Nasıl ki günümüzde kravat, daha resmî görünmenin püf noktasıysa, geçmişte de fes tıpkı vazifesi görüyordu. Hatta geçmiş kaynaklar, fesin püskülsüz olmasının günümüzde kravatsız gezmeye benzediğini söyler. Yani fes kadar, fesin püskülü de büyük kıymet taşımaktadır.
Püskülün öne gerçek atılması, serseri ve ağır ağabey takılan bireylerin tercihiydi. Toplum tarafından en beğenilen karşılanan püskül, fesin art tarafında bulunan ve uzunluğu enseye kadar olan püsküldü. Genç kızlar ise en çok sağa sola sallanan püsküllü delikanlılardan hoşlanırdı.
Bana fesini söyle, sana kim olduğunu söyleyeyim desek yeridir
Osmanlı’da insanların taktığı fes, kişiyi ele veren feslerdendi. Örneğin halk, kızılcık rengi fes kullanırken; hafiyeler narçiçeği rengi fes kullanırdı. Her padişahın kendine has bir fes modeli vardı ve modellere padişahların isimleri verilirdi. Askerlerin feslerinde çeşitli semboller de bulunurdu.
Arnavut kökenli kişiler beyaz renk fes kullanırken; II. Dünya Savaşı’nda Bosna’da Nazi destekçileri SS logolu fesler kullanıyordu.
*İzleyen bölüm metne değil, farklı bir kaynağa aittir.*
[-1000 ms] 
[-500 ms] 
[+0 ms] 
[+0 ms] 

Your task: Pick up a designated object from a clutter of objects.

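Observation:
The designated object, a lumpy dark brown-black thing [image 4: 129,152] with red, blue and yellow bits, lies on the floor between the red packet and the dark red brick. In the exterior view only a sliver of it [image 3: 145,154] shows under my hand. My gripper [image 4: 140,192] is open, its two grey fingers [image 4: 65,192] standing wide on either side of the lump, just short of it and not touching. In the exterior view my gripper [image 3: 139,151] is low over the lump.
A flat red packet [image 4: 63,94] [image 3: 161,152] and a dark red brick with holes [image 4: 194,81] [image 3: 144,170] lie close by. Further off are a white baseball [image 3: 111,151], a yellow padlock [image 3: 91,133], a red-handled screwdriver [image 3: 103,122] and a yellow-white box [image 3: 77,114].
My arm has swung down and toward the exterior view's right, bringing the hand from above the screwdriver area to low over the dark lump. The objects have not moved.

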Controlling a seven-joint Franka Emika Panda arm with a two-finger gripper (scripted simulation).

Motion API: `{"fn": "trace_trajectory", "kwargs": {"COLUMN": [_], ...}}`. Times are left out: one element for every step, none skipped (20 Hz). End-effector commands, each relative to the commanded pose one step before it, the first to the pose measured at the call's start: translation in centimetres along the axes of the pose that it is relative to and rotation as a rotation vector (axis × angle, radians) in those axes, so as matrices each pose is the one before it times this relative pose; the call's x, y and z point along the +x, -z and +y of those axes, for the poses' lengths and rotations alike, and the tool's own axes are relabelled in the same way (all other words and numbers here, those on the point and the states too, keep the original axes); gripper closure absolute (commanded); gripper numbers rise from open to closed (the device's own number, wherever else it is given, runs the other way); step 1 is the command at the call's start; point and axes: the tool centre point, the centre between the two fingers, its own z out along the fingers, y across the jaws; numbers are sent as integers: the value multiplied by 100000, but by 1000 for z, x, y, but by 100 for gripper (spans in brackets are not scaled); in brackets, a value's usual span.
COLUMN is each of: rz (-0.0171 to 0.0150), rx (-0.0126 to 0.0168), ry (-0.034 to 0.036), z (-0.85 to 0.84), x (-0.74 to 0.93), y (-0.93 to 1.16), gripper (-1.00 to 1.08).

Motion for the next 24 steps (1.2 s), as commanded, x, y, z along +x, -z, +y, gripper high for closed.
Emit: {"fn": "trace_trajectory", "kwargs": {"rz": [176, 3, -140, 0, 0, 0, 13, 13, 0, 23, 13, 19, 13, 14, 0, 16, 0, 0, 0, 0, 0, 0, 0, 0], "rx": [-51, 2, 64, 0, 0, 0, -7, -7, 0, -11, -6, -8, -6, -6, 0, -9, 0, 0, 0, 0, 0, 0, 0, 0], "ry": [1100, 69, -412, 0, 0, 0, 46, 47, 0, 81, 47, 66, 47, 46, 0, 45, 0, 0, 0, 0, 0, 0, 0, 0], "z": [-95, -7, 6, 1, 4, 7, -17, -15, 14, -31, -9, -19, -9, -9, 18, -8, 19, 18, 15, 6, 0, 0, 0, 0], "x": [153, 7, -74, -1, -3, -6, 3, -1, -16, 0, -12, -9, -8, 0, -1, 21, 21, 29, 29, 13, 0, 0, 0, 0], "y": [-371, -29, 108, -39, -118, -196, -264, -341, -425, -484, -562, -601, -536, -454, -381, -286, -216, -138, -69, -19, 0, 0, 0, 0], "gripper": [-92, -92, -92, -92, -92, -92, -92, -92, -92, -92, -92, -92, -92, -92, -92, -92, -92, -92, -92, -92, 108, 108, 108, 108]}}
Birleşik Krallık ordusuna hizmet eden siyahiler ise siyah fes takarlardı. Pakistan’da 1960’lı yıllara kadar yeşil fes kullanılırken; Hindistanlı siyasetçi Mahmood Ali ise olağan feslere oranla daha uzun ve püskülsüz bir fes kullanırdı.
Yaklaşık 100 yıl evvel terk ettiğimiz fesin Osmanlı’daki ömrü de 100 yıl kadardı
- Endonezya'nın günümüzdeki Devlet Lideri Joko Widodo ve komedyen Tommy Cooper
Batı devletlerinin mizah organlarında bugün hala tembellik ve avanta ömür olarak lanse edilen fes, Birleşik Krallık kökenli ünlü komedyen Tommy Cooper tarafından daha komik olmak için kullanılırdı. Günümüzde Fas, Endonezya ve Nijerya üzere çeşitli İslam devletlerinin liderleri, resmî olarak fes kullanmaya devam etmektedir.
Bonus: Püsküllü bela...
Tarkan’ın “Şımarık” müziğinde da geçen ve gündelik hayatta sıkça kullandığımız tabirlerin başında gelen “püsküllü bela”, Türk Lisan Kurumu tarafından “büyük eza, ziyan veren kimse yahut şey” olarak açıklanmaktadır. Ne var ki bu tabirin de kıssası Osmanlı Dönemi’ne kadar uzanmaktadır.
Osmanlı’da bilhassa devlet memurları ve kontrol esnasında halkın püskülleri düzgün olmalıydı fakat püsküller sık sık rüzgarın azizliğine uğrayıp dağılır ve bozulurdu. Bundan dolayı püsküller gün içinde pek çok sefer tarak ile düzeltilir hatta köşe başlarında tarak ile bekleyen çocuklar bu işten para bile kazanırdı. Bu durum vakitle püskülün yarattığı büyük zahmetten dolayı “püsküllü bela” tabirine dönüşmüştür.
Peki ya sizler fesin pek fazla bilinmeyen bu kıssası hakkında neler düşünüyorsunuz?